Lo Strategikon di Maurizio sarebbe risultato molto più utile, ma non era diffuso in Occidente: JFC Fuller lo considera il miglior manuale militare fino al XIX secolo (alla faccia di Gibbon).

Ma Fuller non conosce la regola e gli statuti dell'ordine dei Templari: neppure Contamine (La guerra nel Medioevo), per il resto molto informato, ne parla, mentre ne tratta diffusamente Verbruggen (The art of War in Western Europe during the Middle Ages).

Questo testo (edito in Italia per ECIG a cura di Jose Vincenzo Molle) ci è pervenuto in tre copie stilate tra XIII e XIV secolo e nella parte degli statuti si configura come un vero e proprio manuale militare dedicato espressamente alla cavalleria, con minuziose indicazioni per ogni esigenza militare.

Ne riporto un estratto relativo allo squadrone e alla carica: solo un esempio dal quale potrete comprendere il grado di sofisticazione raggiunto dall'arte militare medioevale.

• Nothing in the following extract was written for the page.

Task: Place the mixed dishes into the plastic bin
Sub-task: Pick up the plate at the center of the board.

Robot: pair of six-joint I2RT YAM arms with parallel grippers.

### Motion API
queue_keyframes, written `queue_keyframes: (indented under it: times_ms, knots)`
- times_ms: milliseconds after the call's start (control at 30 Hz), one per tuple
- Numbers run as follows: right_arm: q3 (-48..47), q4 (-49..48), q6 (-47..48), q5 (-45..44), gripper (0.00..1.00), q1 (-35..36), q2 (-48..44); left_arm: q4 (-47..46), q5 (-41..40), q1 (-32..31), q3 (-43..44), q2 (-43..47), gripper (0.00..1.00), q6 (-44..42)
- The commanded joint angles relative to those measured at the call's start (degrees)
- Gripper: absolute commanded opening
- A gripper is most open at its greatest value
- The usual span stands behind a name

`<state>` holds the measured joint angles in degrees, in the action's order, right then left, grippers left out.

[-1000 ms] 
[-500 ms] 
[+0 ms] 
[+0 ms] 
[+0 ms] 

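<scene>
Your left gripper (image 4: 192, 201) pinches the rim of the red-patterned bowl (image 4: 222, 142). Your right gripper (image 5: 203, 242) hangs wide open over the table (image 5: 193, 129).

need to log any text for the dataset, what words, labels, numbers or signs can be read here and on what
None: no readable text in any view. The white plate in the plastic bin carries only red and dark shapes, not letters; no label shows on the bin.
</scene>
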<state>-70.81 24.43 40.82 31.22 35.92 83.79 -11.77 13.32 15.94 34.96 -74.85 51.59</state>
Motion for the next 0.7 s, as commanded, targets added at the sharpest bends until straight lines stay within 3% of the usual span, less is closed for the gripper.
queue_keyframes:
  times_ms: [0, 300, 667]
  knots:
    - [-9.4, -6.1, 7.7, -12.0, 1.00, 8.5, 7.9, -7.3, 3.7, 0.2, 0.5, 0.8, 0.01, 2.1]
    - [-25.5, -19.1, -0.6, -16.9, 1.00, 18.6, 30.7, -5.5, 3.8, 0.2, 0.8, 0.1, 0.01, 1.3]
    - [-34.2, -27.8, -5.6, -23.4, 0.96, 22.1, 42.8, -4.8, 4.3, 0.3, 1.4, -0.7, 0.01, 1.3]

Vorrei notaste, tra le altre cose, l'enfasi dedicata a non abbandonare i ranghi, che evidentemente è funzionale al principio dell'economia delle forze, all'uso delle riserve, all'unità di comando, ad un agire ordinato e disciplinato nel combattimento: tutti principi dell'arte militare che, come abbiamo visto, prestigiosi storici militari negano con decisione: ma solo per ignoranza.

La natura essenzialmente pratica del contenuto degli statuti, e la sua coerenza con la struttura mentale dell'ordine monastico militare, suggeriscono alcune importanti considerazioni generali sull'arte della guerra medioevale: in particolare che si tratta di un sapere "raccolto" e non innovativo in sé, ovvero che i templari semplicemente accostarono le proprie regole militari, sistematizzandole, accanto a quelle monastiche.

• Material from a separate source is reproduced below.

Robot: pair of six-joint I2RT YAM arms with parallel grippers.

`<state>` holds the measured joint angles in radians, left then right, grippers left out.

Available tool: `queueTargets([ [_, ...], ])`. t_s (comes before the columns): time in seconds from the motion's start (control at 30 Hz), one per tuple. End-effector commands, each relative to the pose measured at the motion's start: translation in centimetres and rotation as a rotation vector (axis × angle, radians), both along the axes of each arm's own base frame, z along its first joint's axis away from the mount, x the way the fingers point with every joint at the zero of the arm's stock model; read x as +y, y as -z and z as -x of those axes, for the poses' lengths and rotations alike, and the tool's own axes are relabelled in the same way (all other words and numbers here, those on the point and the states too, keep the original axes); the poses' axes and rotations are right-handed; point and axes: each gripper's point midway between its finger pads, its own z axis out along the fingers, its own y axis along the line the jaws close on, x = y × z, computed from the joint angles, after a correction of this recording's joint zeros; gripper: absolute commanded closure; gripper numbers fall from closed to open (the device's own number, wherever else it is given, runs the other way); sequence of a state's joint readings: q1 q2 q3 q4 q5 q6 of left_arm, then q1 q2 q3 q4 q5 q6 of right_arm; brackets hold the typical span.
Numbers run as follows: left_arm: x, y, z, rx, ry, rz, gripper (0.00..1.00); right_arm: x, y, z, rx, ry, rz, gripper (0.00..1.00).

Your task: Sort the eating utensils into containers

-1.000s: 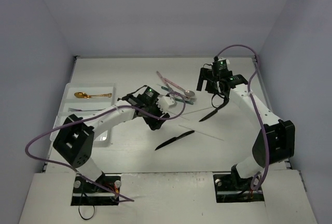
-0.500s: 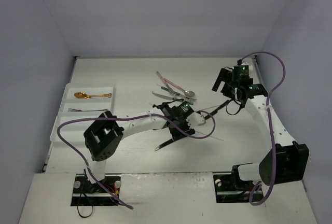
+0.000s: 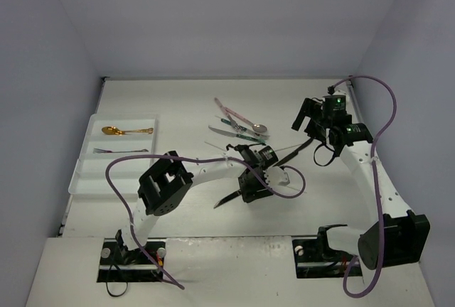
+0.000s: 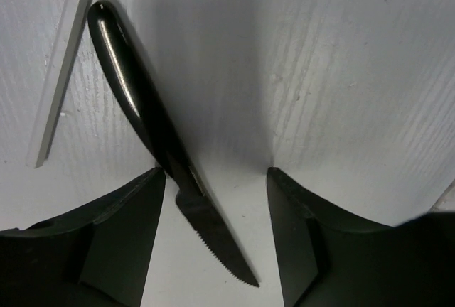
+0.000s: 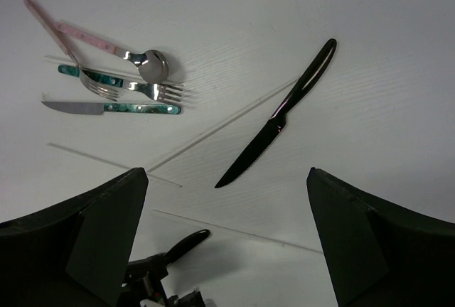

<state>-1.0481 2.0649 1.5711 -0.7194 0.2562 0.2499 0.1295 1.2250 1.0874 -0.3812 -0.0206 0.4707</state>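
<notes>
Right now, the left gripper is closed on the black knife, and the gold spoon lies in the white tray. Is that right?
Not quite. The left gripper is open, not closed: the left wrist view shows the black knife lying loose between its spread jaws. The gold spoon does lie in the white tray.

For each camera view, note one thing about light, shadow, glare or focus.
Left wrist: a bright glare streak on the near black knife, grey shadow beside it. Right wrist: the far black knife is sharp, the dark fingers featureless. Top external: soft, even light on the table.
</notes>
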Motion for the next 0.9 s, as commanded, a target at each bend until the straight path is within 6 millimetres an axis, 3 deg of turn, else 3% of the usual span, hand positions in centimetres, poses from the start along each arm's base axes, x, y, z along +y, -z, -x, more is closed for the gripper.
queueTargets([
  [0.0, -1.2, -1.2, 0.2, 0.047, 0.035, 0.014, 0.46, -0.3, -2.2, 0.0, -0.073, -0.002, -0.003, 0.07],
  [0.23, -1.2, 0.4, -1.4, 0.050, -0.010, -0.026, 0.49, -0.5, -2.6, 0.1, -0.079, -0.005, 0.009, 0.07],
  [0.4, 0.0, 2.1, -2.0, 0.077, -0.065, -0.101, 0.57, -0.5, -2.5, 0.1, -0.073, -0.011, 0.016, 0.08],
  [0.5, 1.4, 3.0, -1.8, 0.078, -0.076, -0.156, 0.69, -0.8, -2.6, -0.1, -0.075, -0.010, 0.029, 0.08],
  [0.6, 3.0, 3.8, -1.5, 0.078, -0.081, -0.216, 0.75, -0.9, -2.4, -0.1, -0.069, -0.012, 0.033, 0.08],
  [0.87, 6.5, 5.4, 0.0, 0.108, -0.075, -0.360, 0.73, -1.1, -2.0, 0.0, -0.057, -0.017, 0.043, 0.08],
])
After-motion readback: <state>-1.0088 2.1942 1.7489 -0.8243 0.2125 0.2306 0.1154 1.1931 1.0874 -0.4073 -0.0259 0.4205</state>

Possiamo quindi ritenere che le minuziose regole di disciplina, di ordinamento e di comportamento descritte negli statuti siano di fatto in vigore in qualsiasi esercito medioevale, tanto più che la resa bellica della cavalleria templare non è significativamente diversa da quella della cavalleria laica: e se il loro valore era uguale, uguali dovevano essere le loro "regole".

Dare un peso eccessivo all'importanza del sapere scritto sarebbe un pregiudizio culturale moderno che impedirebbe di fatto di valutare correttamente altre organizzazioni militari prive di questa caratteristica.

Ad esempio non potremmo spiegarci i risultati ottenuti nel corso di secoli dalla dinastia carolingia senza conferire il giusto peso al ricorso ad una consolidata struttura militare e ad una organizzazione, non solo eccellente, ma in grado di perpetuarsi e di consolidarsi generazione dopo generazione.

All'estremo opposto, anche il pericolo magiaro -- che proprio i successori dei carolingi sventarono, Enrico I l'Uccellatore e suo figlio Ottone I il Grande di Sassonia -- nonostante le sue caratteristiche estemporanee di ricorrente stagionalità e di attività circoscritta ad un'élite guerriera, non si può spiegare se non lo immaginiamo ben coordinato e preparato: da un anno con l'altro i guerrieri magiari organizzavano le proprie scorrerie, che non avevano alcuna pretesa di guadagno territoriale, sceglievano i bersagli e si preparavano con la meticolosità di un'esperta banda di rapinatori che studia abitudini della vittima, le sue difese, la collocazione dei suoi tesori: e visto il terrore che incutevano nei contemporanei non erano certo una banda come "i soliti ignoti".

Gli storici moderni ampliando i propri studi all'analisi delle fonti in volgare e ai rinvenimenti dell'archeologia militare col tempo probabilmente faranno giustizia dei luoghi comuni e degli errori radicati: lo spero vivamente: approvo e sostengo qualsiasi iniziativa faccia scomparire quello stupido senso di superiorità che l'uomo moderno prova verso quelli che l'hanno preceduto.